# [What you will do]
Search the data below, and report every line in which "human" occurs.

# [Extracted data]
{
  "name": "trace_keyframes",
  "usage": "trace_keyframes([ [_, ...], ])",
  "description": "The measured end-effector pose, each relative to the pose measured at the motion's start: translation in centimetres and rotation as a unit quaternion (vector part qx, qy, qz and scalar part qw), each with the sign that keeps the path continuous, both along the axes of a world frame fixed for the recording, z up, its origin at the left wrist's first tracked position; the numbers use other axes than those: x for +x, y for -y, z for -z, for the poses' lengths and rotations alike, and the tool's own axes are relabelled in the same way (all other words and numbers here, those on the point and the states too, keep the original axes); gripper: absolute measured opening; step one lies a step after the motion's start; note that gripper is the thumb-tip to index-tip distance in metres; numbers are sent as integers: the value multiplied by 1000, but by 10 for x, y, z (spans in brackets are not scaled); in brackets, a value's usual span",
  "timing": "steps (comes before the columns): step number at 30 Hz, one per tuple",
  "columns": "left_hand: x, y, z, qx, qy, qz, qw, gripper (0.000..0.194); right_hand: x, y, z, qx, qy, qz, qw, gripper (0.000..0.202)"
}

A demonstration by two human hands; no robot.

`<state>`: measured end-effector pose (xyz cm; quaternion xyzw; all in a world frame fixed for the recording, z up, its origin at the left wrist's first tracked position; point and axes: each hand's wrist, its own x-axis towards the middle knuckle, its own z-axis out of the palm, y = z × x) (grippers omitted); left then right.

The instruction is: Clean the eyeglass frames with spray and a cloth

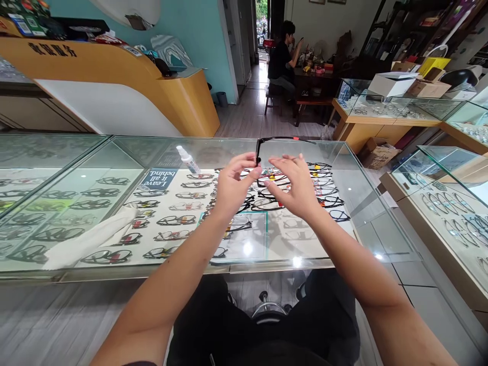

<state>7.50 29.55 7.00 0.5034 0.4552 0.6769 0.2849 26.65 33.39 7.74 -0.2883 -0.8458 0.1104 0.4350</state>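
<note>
My left hand (237, 184) pinches a pair of dark-framed eyeglasses (258, 148) between thumb and fingers. The eyeglasses stand on edge above the glass counter, and one thin temple with a red mark stretches to the right across the top. Close beside them on the right is my right hand (295, 187), its fingers stretched and thumb apart. Whether its thumb touches the lower part of the frame I cannot tell. Beneath both hands, several eyeglasses (267, 203) lie in rows inside the glass display case (366, 223).
A white spray bottle (188, 160) stands on the counter top, left of my hands. A pale cloth (95, 236) lies farther left on the glass. Beyond the counter are an orange-and-white desk (186, 101) and a seated person (282, 61). Another display case (450, 203) stands at right.
</note>
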Motion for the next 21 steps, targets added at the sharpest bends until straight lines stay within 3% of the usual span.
trace_keyframes([
  [4, 12, 8, -2, -42, 7, 59, 997, 34, -9, 4, 8, -35, -16, -67, 997, 33],
  [8, 15, 14, -4, -54, 5, 96, 994, 32, -11, 2, 16, -67, -68, -83, 992, 23],
  [12, 1, 13, -11, -59, -70, 104, 990, 32, -6, -1, 13, -74, -75, -71, 992, 24],
  [14, -15, 8, -15, -51, -82, 40, 995, 34, -3, -3, 11, -63, -72, -54, 994, 26],
  [17, -57, -2, -19, -23, -68, -142, 987, 33, 1, -6, 8, -53, -72, -35, 995, 31],
  [19, -93, -11, -16, -16, -67, -272, 960, 37, 3, -8, 7, -61, -65, -25, 996, 35],
  [21, -129, -20, -6, -32, -78, -362, 928, 45, 5, -9, 7, -70, -55, -20, 996, 40],
])
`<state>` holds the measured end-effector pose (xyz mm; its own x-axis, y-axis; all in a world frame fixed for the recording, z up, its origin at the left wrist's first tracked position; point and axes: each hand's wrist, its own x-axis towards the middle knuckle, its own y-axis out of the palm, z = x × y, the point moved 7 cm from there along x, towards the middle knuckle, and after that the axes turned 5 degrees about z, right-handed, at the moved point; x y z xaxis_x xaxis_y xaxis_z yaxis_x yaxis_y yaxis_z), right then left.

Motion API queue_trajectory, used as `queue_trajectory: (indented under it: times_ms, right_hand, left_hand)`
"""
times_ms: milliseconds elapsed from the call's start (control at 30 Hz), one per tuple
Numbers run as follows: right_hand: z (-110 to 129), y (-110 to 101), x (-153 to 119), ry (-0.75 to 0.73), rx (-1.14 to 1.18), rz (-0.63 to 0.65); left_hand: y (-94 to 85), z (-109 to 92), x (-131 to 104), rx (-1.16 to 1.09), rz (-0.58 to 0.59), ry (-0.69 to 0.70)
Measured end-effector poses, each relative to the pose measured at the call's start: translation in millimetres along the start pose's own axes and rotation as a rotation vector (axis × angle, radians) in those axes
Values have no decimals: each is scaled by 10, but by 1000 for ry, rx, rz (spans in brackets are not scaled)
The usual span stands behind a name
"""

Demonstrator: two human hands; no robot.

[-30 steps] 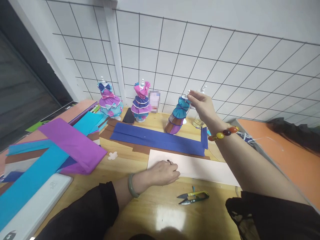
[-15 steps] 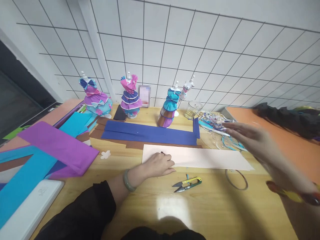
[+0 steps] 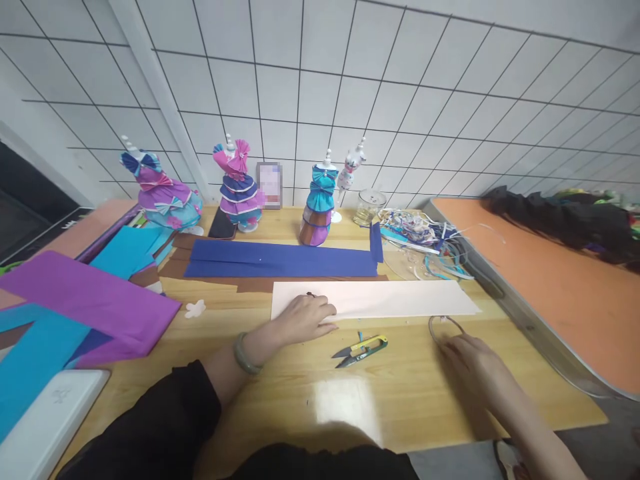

# [Response to this task]
A demonstration by two human hands; no robot.
Demonstrator: two human hands; no robot.

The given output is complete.